Donald Trump used to say, "Politicians are all talk and no action." As president he kept his promise to Pro-Life voters and appointed three judges to the Supreme Court. He accepted the recommendations provided him from the Washington based Federalist Society for posts on the federal bench. Senate Minority Leader Mitch McConnell of Kentucky also deserves credit as he would not allow the filibuster rule in the senate when it came to presidential appointments to the judicial bench. The filibuster is a senate rule that allows one or more senators to talk for days on end suspending senate business and requiring 60 senators to cut off debate. He also would not allow Barack Obama's nomination of Merrick Garland to proceed in 2016 upon the death of Justice Antonin Scalia.

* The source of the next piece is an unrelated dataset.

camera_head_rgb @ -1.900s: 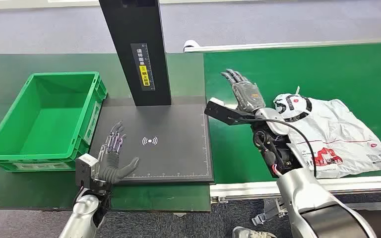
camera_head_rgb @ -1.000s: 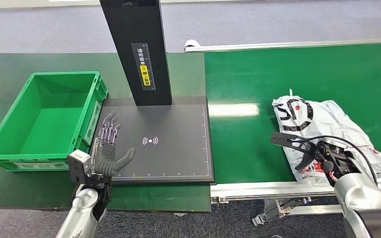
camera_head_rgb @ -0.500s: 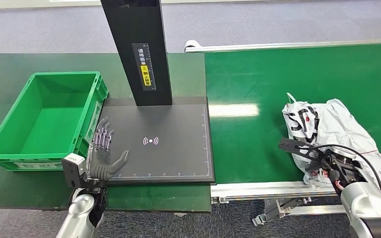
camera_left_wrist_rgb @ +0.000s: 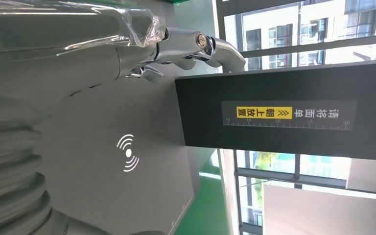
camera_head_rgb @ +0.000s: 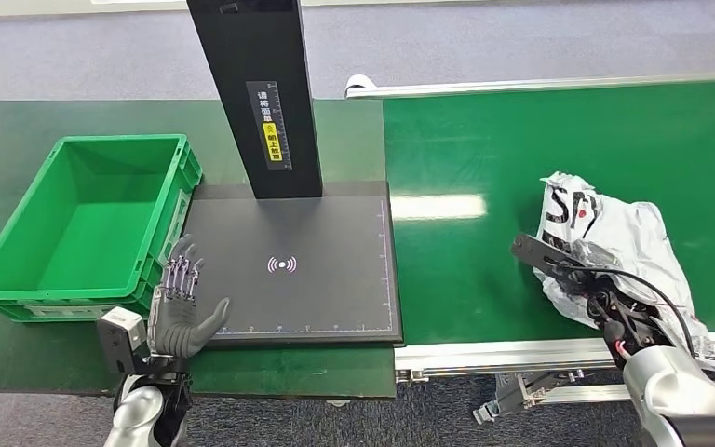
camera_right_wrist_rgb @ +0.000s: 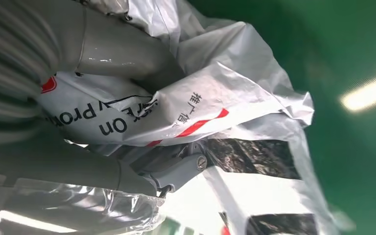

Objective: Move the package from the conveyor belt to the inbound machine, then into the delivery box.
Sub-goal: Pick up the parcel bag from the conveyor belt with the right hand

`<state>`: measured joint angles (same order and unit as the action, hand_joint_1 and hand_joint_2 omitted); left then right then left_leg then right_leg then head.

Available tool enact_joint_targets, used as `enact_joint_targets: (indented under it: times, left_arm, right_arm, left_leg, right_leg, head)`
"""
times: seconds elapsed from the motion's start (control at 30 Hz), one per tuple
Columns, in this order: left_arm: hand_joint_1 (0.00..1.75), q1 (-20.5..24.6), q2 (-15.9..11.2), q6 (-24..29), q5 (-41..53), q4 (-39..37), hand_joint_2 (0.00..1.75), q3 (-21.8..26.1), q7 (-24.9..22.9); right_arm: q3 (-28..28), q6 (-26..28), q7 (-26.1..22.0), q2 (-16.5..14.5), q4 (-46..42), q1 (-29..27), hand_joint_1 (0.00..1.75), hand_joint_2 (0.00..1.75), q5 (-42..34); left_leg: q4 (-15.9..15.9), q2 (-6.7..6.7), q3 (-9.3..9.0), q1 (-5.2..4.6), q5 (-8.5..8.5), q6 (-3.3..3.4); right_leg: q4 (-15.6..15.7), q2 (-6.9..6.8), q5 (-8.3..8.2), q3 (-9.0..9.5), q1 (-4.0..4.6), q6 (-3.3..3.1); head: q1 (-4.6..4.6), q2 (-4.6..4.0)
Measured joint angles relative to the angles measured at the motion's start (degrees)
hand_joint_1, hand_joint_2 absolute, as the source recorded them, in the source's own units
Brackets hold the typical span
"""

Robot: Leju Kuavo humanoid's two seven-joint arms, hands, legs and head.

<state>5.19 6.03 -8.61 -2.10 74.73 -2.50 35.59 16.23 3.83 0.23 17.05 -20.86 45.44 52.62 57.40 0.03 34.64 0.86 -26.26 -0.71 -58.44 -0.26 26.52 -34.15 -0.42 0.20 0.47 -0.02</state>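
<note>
Green covers almost everything: a dark green surface (camera_head_rgb: 19,121) carries the inbound machine (camera_head_rgb: 290,265), a black scan pad with a tall black post, and beside it runs the brighter green conveyor belt (camera_head_rgb: 521,158).

All places are given from the inbound machine. Touching its pad on the side away from the belt, the green delivery box (camera_head_rgb: 84,223) is seen open-topped. On the belt, well apart from the pad and close to the belt's near edge, the white printed package (camera_head_rgb: 614,233) is found, bunched up and crumpled. The right robot hand (camera_right_wrist_rgb: 127,122) is closed on the package: in the right wrist view the thumb is pressed over the printed film and darker fingers (camera_right_wrist_rgb: 176,171) are tucked under a fold. Whether the bag is lifted clear of the belt cannot be told.

At the pad's near corner by the delivery box, the left robot hand (camera_head_rgb: 179,307) is held open, fingers spread and pointing up, nothing in it.

The step in hand is judged to be the pickup, so most of the task is left. Several failures could follow. The film is thin and slippery, and only a gathered fold seems to be gripped; the contents could sag, and the bag could slide out during the carry towards the pad. A loose tail could be dragged along the belt edge or caught on the black post. If the package is set down crumpled, its label could be hidden from the scanner.
</note>
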Motion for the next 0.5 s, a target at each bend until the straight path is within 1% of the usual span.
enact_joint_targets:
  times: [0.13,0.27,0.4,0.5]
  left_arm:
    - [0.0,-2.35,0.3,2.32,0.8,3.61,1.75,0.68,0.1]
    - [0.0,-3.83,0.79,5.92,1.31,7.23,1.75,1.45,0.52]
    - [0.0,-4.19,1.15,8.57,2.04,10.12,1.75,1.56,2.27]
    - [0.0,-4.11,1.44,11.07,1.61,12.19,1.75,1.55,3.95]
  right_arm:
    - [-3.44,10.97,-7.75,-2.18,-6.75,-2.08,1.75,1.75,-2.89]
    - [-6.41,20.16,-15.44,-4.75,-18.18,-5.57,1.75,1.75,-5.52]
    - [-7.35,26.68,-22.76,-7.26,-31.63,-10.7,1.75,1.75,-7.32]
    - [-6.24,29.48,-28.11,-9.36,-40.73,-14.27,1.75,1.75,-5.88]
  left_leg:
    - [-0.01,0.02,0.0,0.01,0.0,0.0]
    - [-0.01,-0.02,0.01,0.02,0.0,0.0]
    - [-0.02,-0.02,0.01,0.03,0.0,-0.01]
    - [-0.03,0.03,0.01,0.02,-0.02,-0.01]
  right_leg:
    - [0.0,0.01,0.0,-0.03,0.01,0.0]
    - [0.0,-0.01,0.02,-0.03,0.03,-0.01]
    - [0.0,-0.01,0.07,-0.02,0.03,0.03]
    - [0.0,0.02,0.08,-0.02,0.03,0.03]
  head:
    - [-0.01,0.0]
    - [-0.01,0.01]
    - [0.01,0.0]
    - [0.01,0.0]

As president Donald Trump appointed Neil M. Gorsuch of Colorado in 2017 to succeed Antonin Scalia. Brett M. Kavanaugh of Washington D.C. in 2018 to replace Anthony Kennedy and Amy Coney Barrett of Indiana in 2020 to replace Ruth Bader Ginsburg who had recently died. By 2021 the case of Thomas E. Dobbs (the Mississippi State Health Director) v. Jackson [Mississippi] Women's Health Organization came before the Supreme Court. In June of 2022 the high court announced in a 6 to 3 ruling that Roe v. Wade and the 1992 case of Planned Parenthood v. Casey, which I have not addressed in this article, were null and void!
Today, Reproductive Services in Tulsa is closed due to Oklahoma state law. Of course with the repeal of Roe the decision to allow or prohibit abortion is a matter taken up by the states.
The work of the Right to Life movement goes on but the tide has moved to their favor.